Recently, many academic societies have actively developed clinical practice guidelines. However, some variation exists in the development process as well as the quality of the product. The Japan Council for Quality Health Care (JQ) manages guidelines in Japan. The JQ evaluated the quality of 519 guidelines (87 for cancer and 432 for noncancer) published from 2011 to 2017 using the appraisal of guideline for research and evaluation II (AGREE II) [14]. As a result, the quality of cancer-related guidelines was higher than that of noncancer guidelines. According to the evaluation of Domain 3 (Rigor of Development) of AGREE II, 10 guidelines had a score of >80 among cancer-related guidelines, and 5 of them were guidelines on palliative care published by JSPM; this guideline on AHNT had the highest score (87 points) [15]. This meant that this guideline had a methodologically high quality on hydration therapy.
2.4. Statistical Analysis
The Wilcoxon signed-ranks test was used to assess changes of indices according to symptom management and hydration. The Mann-Whitney U test was used to compare data after nutritional intervention. Differences resulting in p-values of <0.05 were considered statistically significant.

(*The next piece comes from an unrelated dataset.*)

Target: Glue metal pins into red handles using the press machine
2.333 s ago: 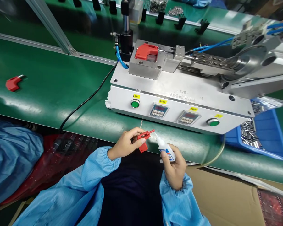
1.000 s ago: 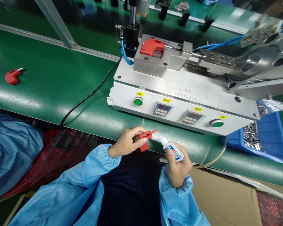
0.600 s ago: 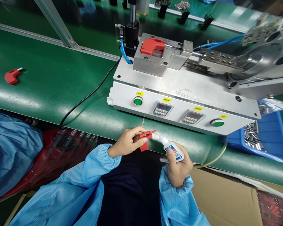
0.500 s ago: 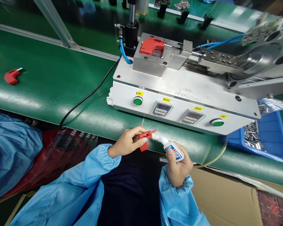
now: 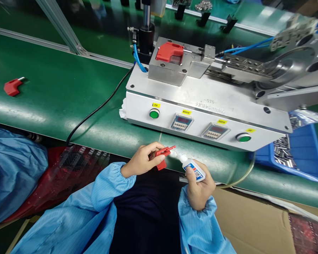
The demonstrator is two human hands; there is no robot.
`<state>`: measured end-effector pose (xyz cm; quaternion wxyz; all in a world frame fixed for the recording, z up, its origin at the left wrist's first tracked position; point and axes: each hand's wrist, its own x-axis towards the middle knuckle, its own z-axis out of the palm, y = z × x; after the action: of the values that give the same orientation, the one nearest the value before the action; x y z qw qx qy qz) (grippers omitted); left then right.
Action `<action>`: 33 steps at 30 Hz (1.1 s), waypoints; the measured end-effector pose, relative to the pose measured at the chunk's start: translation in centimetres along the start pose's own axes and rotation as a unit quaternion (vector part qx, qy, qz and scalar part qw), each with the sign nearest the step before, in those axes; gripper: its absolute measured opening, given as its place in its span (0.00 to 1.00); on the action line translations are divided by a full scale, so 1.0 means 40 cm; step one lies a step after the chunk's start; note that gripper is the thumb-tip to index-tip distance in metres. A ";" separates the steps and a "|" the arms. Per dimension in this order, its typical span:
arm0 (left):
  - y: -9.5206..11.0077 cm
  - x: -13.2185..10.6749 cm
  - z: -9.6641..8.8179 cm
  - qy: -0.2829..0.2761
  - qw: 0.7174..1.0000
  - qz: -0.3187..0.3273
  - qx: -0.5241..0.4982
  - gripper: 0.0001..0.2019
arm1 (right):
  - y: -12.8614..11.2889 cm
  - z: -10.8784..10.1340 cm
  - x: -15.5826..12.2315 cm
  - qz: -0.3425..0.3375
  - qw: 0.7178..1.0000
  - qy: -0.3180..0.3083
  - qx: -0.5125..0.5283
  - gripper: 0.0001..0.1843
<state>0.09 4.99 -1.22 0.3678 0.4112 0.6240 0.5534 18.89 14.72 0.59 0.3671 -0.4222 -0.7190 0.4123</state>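
Note:
Over the front edge of the green bench, my left hand [image 5: 145, 158] pinches a red plastic part [image 5: 163, 154] with a thin prong pointing right. My right hand [image 5: 200, 187] is closed around a small white glue bottle [image 5: 194, 169] with a blue and red label. The bottle's nozzle tilts up and left, close to the prong's tip but apart from it. Behind them, another red part [image 5: 170, 52] sits in the metal block of a bench machine [image 5: 206, 95], against a metal rod. A third red part [image 5: 12, 87] with a metal pin lies at the far left.
A blue bin [image 5: 304, 151] of metal pins stands to the right of the machine. A black cable [image 5: 100, 107] runs across the green bench [image 5: 55, 106]. Below the bench edge are a cardboard box [image 5: 251, 218] at right and red plastic trays [image 5: 60, 180] at left.
My right hand has drawn the glue bottle slightly left and down, its nozzle dropping a little below the prong. My left hand and the red part have barely moved.

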 end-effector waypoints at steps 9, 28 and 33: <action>-0.001 -0.001 -0.001 0.002 1.000 0.010 0.005 0.10 | 0.000 0.001 0.001 0.000 1.000 0.003 -0.003 0.18; 0.001 -0.001 0.000 0.004 1.000 -0.004 0.013 0.11 | 0.030 0.006 -0.009 0.043 0.996 0.027 0.073 0.20; -0.007 -0.009 0.000 -0.007 1.000 -0.011 0.003 0.13 | 0.040 -0.017 0.011 0.090 0.983 -0.052 0.149 0.20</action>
<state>0.20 4.66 -1.51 0.3775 0.4093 0.6273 0.5444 19.82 15.82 -0.52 0.3494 -0.4042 -0.6267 0.5673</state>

All analyses were performed using the JMP15 software (Cary, NC, USA).
3. Results
At the time of admission, 223 patients were considered to have refractory cachexia based on the criteria for cachexia [5]. Among them, 26 patients were diagnosed cachexia with starvation after appropriate symptom management and fluid administration by evaluating the stage of cachexia again based on the criteria for cachexia [5]. The summary of these 26 cases at the time of admission was shown in Table 1. Symptom management, including pain and gastrointestinal symptoms, was generally poor. PPS was ≤30 in all patients. PPI was >6 pts in all patients, and this meant that the expected prognosis was less than three weeks. Blood biochemical tests revealed albumin <2.5 g/dL in all patients and TTR ≤10 mg/dL in 90% of patients. The CONUT score was ≥9 pts in 70% of cases, indicating severe nutritional disorders. GPS was 2 pts in 80% of cases, and NLR was >4 in 80% of cases. Comparing the above before and one week after intervention, PPS was 20 (20–30) vs. 60 (50–60) and TTR was 9 (8–10) vs. 13 (11–18) with significant improvement (p < 0.0001, p = 0.0002, respectively). Albumin did not change significantly between pre-intervention and one week after intervention (Table 2).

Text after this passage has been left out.